WHAT IS REQUIRED:
Where the records below have a line with "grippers", that line is to be copied.

SOURCE MATERIAL:
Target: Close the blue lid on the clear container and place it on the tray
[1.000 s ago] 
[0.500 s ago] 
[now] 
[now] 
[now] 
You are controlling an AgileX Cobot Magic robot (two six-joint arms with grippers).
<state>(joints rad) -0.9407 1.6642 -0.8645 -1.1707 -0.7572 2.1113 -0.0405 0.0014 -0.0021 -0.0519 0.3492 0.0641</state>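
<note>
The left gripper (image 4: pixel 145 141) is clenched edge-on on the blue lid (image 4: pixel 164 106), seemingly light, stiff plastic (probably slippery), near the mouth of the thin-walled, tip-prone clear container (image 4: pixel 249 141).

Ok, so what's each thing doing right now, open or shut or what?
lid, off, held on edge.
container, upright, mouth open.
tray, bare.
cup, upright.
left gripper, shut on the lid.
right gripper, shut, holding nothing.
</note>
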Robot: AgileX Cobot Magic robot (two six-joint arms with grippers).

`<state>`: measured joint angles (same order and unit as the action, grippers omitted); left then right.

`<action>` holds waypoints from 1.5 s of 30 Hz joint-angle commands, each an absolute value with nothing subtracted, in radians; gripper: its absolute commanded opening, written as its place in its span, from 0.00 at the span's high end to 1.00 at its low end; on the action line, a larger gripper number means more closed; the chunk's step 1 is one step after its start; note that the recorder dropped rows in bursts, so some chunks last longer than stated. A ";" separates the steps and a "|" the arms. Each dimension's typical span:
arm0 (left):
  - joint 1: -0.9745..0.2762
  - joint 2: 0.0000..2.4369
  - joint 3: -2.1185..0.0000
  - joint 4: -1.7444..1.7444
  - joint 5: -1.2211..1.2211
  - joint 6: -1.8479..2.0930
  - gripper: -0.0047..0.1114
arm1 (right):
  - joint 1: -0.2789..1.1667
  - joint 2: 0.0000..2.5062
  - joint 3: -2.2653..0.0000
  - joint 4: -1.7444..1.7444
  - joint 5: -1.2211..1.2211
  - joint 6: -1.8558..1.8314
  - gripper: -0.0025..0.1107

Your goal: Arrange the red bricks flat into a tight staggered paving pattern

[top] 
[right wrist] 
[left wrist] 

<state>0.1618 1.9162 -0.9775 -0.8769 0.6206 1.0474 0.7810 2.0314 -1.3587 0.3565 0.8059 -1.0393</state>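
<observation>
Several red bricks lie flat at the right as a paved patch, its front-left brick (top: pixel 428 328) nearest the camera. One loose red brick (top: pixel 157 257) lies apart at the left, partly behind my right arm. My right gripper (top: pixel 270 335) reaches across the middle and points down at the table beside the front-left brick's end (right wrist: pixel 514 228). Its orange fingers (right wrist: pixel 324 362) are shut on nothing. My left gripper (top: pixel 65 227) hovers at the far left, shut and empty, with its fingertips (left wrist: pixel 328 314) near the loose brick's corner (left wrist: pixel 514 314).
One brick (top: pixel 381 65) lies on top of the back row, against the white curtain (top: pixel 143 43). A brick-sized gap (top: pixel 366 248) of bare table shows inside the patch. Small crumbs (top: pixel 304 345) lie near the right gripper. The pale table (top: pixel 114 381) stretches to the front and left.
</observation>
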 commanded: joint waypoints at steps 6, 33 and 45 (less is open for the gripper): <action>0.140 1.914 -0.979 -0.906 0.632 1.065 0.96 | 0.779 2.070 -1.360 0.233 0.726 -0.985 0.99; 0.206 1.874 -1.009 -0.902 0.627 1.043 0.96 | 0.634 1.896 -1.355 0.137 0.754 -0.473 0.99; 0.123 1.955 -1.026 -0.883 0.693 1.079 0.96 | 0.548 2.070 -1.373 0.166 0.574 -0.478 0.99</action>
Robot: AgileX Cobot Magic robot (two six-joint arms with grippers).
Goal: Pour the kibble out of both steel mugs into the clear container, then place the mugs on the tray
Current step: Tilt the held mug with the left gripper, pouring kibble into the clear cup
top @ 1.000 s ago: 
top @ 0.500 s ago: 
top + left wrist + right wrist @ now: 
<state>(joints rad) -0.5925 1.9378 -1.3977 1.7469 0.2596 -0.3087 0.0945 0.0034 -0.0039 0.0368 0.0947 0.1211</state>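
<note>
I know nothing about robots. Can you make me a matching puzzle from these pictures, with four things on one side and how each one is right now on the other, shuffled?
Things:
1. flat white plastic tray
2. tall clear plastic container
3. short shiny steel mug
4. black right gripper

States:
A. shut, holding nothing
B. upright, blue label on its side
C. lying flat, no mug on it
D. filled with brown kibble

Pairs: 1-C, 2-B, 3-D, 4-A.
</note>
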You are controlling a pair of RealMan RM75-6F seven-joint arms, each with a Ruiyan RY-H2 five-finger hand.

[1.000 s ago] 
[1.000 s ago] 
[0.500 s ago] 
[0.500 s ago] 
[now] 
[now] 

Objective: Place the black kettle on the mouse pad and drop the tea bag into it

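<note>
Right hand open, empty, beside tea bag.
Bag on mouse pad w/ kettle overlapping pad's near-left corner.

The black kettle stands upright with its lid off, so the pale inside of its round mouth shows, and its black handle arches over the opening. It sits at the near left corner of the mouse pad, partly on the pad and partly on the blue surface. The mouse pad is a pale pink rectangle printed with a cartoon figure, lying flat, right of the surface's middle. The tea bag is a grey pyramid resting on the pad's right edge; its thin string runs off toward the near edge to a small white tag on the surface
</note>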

TASK SOLUTION:
You are controlling an AgileX Cobot Magic robot (two six-joint arms with grippers).
Robot: AgileX Cobot Magic robot (two six-joint arms with grippers).
`<state>`: measured joint angles (same order and unit as the action, grippers omitted); left then right.
Robot: AgileX Cobot Magic robot (two six-joint arms with grippers).

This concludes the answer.